支局に10月に着任し1カ月足らずだが、もう3回泣いてしまった。入社から1年半、紙面編集の部署に勤め初めての外勤。ただ、それでつらい思いをしたのではなく、取材中に思わず感涙してしまったのだ。

 8日に陸前高田市広田町の鶴樹(つるき)神社例大祭で奉納されたはしご虎舞。地上17メートルという、高所恐怖症の私には想像もしたくない高さのはしごの上で繰り広げられる舞はただただ素晴らしく、自分でも驚くことに涙が出た。

 19日の住田町の住田高創立70周年式典では生徒が気仙町けんか七夕太鼓を披露した。クライマックスに達するにつれ、ばちを吹っ飛ばすほどの勢いでたたき続ける姿に心を打たれた。

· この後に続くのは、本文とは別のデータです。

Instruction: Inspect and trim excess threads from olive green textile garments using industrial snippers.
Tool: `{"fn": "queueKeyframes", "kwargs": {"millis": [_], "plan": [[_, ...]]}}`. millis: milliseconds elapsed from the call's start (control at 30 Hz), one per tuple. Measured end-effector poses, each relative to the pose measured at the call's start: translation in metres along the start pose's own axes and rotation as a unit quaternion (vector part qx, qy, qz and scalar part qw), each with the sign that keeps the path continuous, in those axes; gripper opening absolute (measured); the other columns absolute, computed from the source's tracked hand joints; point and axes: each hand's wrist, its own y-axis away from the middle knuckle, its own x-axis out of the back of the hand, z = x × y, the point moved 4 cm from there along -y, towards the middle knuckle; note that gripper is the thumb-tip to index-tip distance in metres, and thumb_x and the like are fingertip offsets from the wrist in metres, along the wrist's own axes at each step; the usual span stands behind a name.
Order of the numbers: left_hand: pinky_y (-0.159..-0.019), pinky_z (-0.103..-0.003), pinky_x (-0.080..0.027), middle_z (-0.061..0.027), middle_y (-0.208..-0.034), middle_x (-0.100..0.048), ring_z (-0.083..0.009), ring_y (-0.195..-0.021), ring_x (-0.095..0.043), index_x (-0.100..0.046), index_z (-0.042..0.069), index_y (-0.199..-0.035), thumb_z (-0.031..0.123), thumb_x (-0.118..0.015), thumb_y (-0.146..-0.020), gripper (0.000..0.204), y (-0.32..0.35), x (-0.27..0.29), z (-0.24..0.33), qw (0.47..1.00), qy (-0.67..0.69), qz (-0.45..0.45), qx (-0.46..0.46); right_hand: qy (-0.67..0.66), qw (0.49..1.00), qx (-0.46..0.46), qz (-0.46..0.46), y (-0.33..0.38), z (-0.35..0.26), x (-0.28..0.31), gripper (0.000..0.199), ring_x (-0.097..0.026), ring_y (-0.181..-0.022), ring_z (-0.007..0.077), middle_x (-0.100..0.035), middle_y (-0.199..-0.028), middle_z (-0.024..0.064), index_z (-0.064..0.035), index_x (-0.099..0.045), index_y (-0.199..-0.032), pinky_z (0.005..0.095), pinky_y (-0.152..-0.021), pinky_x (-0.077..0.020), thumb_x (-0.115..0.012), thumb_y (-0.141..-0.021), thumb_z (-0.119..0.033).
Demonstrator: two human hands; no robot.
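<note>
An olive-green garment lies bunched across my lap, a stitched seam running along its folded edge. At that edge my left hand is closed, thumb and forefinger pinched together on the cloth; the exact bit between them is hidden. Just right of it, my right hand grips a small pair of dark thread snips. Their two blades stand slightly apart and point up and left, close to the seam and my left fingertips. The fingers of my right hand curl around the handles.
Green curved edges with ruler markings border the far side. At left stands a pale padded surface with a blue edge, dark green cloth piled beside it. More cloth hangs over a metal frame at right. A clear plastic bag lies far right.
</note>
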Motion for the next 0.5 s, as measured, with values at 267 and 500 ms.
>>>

 20日の陸前高田市の気仙小学習発表会では6年生の劇「高田松原ものがたり」に感動させられた。児童がおのおの叫んだ大好きな高田松原を取り戻したいという言葉は、実際に児童が書いた作文からの引用だという。松原への思いの強さがひしひしと伝わってきて、視界がにじむのを止められなかった。

 ところが、感動してもその素晴らしさを文章にするのは難しい。写真もうまく撮れず歯がゆい思いをしている。ただ泣いている場合ではない。人々の熱いパワーが伝わるような記事や写真を届けられるよう、日々努力していきたい。